▶ **TASK INSTRUCTIONS**:
Find "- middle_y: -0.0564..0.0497" and "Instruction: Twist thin" in the records below. Copy the lines holding them and every line between, exactly, and no others.

++++ DATA SUPPLIED

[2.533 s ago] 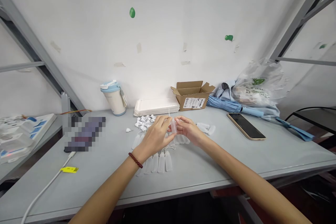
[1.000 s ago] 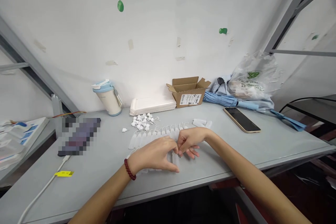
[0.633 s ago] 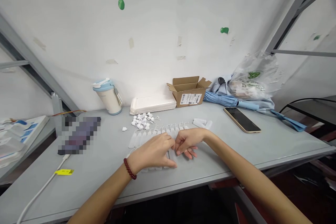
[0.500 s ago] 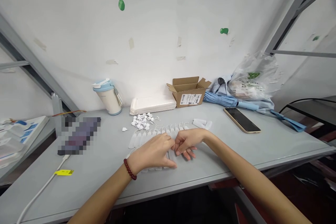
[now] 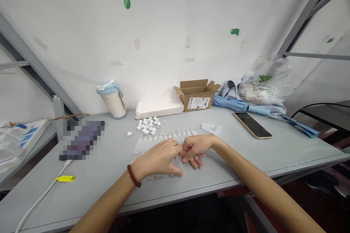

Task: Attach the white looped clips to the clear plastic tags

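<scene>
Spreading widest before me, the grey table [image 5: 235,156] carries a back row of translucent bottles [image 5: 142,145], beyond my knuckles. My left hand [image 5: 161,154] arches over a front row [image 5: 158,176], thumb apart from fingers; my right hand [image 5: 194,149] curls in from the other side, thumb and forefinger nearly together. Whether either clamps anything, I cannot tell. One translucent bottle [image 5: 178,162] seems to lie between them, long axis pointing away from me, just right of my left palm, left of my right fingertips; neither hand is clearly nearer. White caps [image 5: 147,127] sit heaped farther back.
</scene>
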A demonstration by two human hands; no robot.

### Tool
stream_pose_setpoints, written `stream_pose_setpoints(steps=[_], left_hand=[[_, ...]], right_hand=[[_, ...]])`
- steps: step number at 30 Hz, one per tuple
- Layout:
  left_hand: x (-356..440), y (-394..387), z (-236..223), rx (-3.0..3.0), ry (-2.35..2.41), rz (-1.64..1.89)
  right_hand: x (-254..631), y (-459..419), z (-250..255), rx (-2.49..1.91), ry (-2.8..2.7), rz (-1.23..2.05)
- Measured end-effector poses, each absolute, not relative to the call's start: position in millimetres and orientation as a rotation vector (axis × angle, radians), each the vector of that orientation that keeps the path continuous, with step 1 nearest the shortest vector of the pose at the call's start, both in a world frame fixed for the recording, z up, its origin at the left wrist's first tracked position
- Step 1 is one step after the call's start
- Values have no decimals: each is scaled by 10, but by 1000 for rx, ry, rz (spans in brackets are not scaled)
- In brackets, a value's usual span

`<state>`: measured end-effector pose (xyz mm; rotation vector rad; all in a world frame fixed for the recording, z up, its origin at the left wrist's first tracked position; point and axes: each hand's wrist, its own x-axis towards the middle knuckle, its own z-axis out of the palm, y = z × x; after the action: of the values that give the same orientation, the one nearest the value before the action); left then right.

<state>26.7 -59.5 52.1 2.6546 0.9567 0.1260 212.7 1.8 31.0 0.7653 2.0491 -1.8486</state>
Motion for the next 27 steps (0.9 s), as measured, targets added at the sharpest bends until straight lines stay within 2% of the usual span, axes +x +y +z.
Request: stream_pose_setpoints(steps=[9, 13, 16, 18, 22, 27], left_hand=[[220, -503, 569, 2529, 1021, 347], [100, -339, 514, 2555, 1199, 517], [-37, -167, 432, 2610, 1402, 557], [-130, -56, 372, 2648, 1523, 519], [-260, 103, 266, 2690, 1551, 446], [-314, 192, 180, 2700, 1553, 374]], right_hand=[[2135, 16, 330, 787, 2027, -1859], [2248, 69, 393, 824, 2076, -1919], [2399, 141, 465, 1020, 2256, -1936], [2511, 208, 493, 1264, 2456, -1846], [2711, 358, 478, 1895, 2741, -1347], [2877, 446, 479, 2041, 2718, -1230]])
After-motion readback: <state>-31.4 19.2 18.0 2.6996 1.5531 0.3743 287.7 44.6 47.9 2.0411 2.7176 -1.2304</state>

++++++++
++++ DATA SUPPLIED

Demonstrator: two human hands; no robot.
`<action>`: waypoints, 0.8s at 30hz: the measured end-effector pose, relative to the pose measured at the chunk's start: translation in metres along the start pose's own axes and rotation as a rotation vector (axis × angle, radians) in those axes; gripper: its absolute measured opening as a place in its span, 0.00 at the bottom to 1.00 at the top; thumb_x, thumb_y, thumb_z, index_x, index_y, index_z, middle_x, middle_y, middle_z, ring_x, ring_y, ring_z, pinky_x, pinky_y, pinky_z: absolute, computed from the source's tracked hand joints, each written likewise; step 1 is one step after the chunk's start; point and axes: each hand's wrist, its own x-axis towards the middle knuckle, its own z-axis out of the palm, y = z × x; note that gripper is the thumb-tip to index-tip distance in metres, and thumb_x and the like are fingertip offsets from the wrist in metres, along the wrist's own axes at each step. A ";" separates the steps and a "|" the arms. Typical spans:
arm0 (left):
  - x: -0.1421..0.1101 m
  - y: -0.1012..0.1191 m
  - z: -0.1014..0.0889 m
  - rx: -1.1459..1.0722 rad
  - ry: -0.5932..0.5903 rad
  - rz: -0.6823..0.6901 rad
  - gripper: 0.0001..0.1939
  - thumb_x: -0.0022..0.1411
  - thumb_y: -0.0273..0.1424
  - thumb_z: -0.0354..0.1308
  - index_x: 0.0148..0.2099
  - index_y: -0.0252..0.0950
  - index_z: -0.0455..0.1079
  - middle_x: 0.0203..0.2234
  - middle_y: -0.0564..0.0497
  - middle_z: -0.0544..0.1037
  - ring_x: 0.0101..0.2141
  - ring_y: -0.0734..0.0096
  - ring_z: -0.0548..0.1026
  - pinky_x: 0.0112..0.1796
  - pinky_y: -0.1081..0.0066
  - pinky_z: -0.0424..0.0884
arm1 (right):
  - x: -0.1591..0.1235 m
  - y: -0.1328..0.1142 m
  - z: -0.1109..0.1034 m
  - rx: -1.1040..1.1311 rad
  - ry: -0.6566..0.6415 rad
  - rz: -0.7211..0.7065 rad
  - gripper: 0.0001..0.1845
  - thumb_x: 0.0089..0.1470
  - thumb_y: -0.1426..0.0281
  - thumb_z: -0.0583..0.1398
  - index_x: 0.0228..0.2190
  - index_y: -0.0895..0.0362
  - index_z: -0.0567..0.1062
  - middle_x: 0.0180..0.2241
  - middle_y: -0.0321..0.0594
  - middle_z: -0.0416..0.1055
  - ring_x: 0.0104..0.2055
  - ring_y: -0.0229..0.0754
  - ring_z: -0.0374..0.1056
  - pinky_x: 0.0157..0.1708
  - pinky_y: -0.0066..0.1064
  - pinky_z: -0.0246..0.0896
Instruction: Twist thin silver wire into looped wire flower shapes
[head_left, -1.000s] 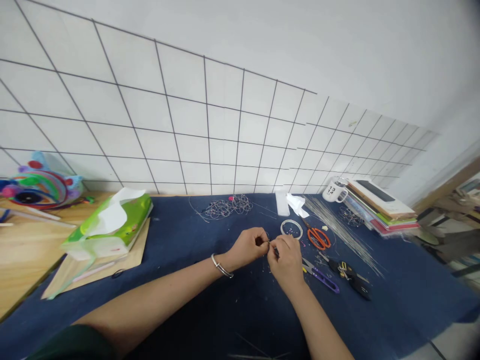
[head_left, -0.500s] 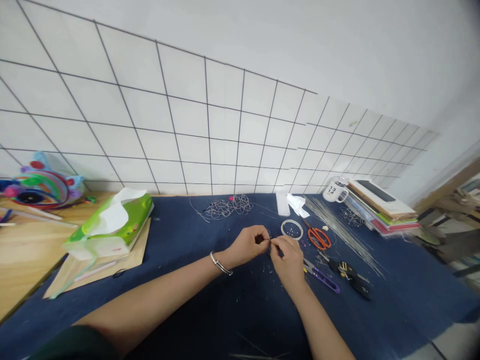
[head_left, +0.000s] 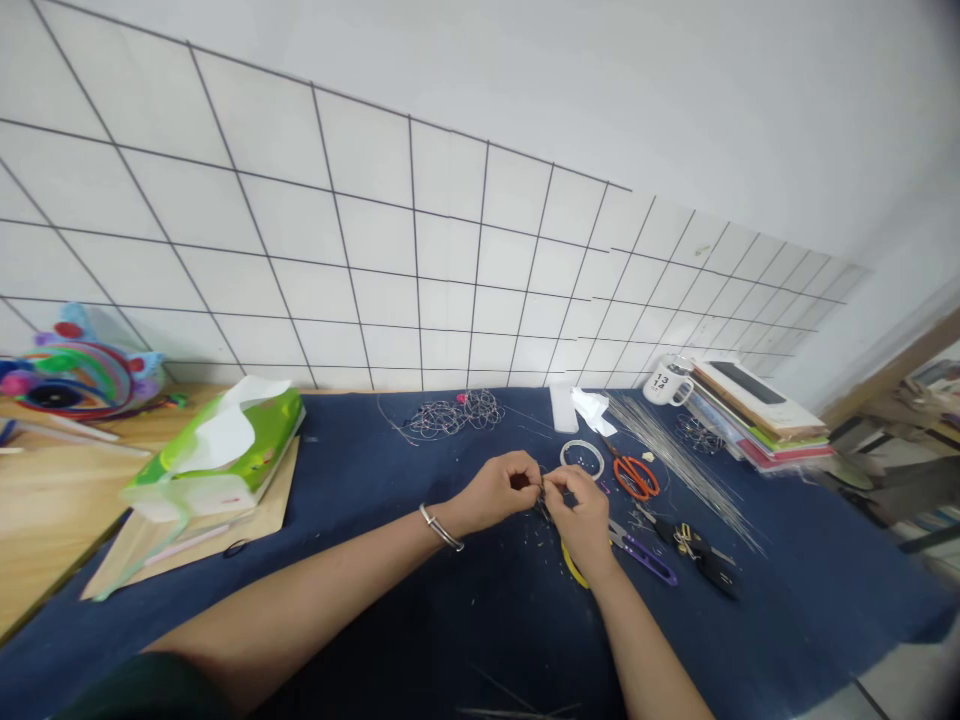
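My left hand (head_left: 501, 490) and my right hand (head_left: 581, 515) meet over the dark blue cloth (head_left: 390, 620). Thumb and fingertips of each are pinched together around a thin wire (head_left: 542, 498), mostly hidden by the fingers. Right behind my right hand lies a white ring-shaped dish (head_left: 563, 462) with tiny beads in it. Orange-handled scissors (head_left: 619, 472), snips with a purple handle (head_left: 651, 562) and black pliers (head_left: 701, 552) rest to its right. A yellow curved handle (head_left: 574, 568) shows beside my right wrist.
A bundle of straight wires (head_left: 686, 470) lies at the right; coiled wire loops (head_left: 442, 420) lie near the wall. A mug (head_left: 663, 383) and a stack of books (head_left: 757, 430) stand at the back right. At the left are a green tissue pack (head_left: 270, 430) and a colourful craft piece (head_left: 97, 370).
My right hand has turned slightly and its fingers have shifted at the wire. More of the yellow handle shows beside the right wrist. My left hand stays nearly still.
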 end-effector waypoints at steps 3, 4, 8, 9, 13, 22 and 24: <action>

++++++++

▶ **RESPONSE AREA**:
  - middle_y: -0.0564..0.0497
  - middle_z: -0.0544..0.1037
  - ring_x: 0.0101..0.2141
  - ring_y: -0.0734..0.0096
  - ring_z: -0.0548..0.1026
  - pinky_x: 0.0112..0.1796
  - pinky_y: -0.1081..0.0066
  - pinky_z: -0.0424..0.0884
arm1 (right):
  - x: -0.1591..0.1235 m
  - y: -0.1328..0.1142 m
  - z: -0.1109..0.1034 m
  - rx: -1.1040..1.1311 rad
  - ry: -0.6566..0.6415 rad
  - rz: -0.7211..0.7065 rad
  - gripper: 0.0001..0.1845
  - thumb_x: 0.0089..0.1470
  - thumb_y: -0.1426..0.0281
  - thumb_z: -0.0583..0.1398
  - index_x: 0.0228..0.2190
  - index_y: -0.0895..0.0362
  - index_z: -0.0567..0.1062
  - middle_x: 0.0180..0.2241
  - middle_y: -0.0321..0.0594
  - middle_z: -0.0416..0.1055
  - ring_x: 0.0104..0.2055
  - ring_y: -0.0229..0.0754
  - ring_z: -0.0374..0.1056
  - pinky_x: 0.0157..0.1708
  - pinky_y: -0.0066..0.1064
  - pinky_z: -0.0246..0.0896
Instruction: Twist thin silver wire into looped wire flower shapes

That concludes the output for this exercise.